Let’s take a trip

Nostalgia has been a major marketing success lately. The game of Trivial Pursuit reeks of it. There are reunions of old television and rock groups galore. However, there is nothing new to the use of nostalgia to market a product. Over 90 years ago, folks were already looking back.

Let’s take a trip on memory’s ship, back to those bygone days. While that’s an ideal lead-in to this month’s article on old songs, those with sharp eyes and memories will recognize it as part of the verse of a popular song written in 1907. Before you go any farther, think about it just a minute. See if your own recollections can identify the work.

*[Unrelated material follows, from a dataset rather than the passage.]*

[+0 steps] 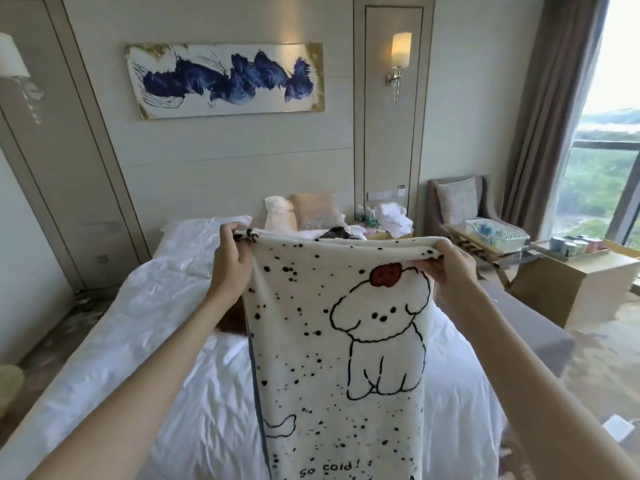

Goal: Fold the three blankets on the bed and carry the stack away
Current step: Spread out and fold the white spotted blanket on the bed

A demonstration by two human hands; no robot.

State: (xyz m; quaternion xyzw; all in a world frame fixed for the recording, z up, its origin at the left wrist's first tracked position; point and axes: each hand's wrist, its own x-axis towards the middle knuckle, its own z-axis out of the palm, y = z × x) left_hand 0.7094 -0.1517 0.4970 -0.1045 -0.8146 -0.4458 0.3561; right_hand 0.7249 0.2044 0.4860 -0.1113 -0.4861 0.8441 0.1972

This song finds a couple lamenting nothing to do. Sweethearts since their childhood days, Joe suggests to Nellie that they embark upon a nostalgic return to those innocent days of their youth. In their minds’ eyes, they peer into a building where the two wrote love notes, not on paper, but on slate. Yes, this is that beloved old chestnut, School Days.

Will D. Cobb penned the lines we sing, while Gus Edwards provided its unforgettable melody. As featured in the Society’s Heritage of Harmony Songbook, the story of the song indicates that the two collaborated on many songs of the era. This number was the title song for the stage work of the same name. Gus Edwards not only wrote music; he also helped discover such stars as Eddie Cantor, George Jessel, Sally Rand, Walter Winchell, Ray Bolger, Eleanor Powell and Groucho Marx. If none of these names are familiar to you, you are long overdue for a trip back to the "Good Old Days."